The whole listing, repeated exactly, is what this task asks for.

BEGIN

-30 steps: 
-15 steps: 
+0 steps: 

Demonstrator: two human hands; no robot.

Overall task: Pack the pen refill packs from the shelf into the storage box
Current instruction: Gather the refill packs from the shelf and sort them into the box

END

Answer space:
-30 steps: 
-15 steps: 
+0 steps: 

Demonstrator: two human hands; no robot.

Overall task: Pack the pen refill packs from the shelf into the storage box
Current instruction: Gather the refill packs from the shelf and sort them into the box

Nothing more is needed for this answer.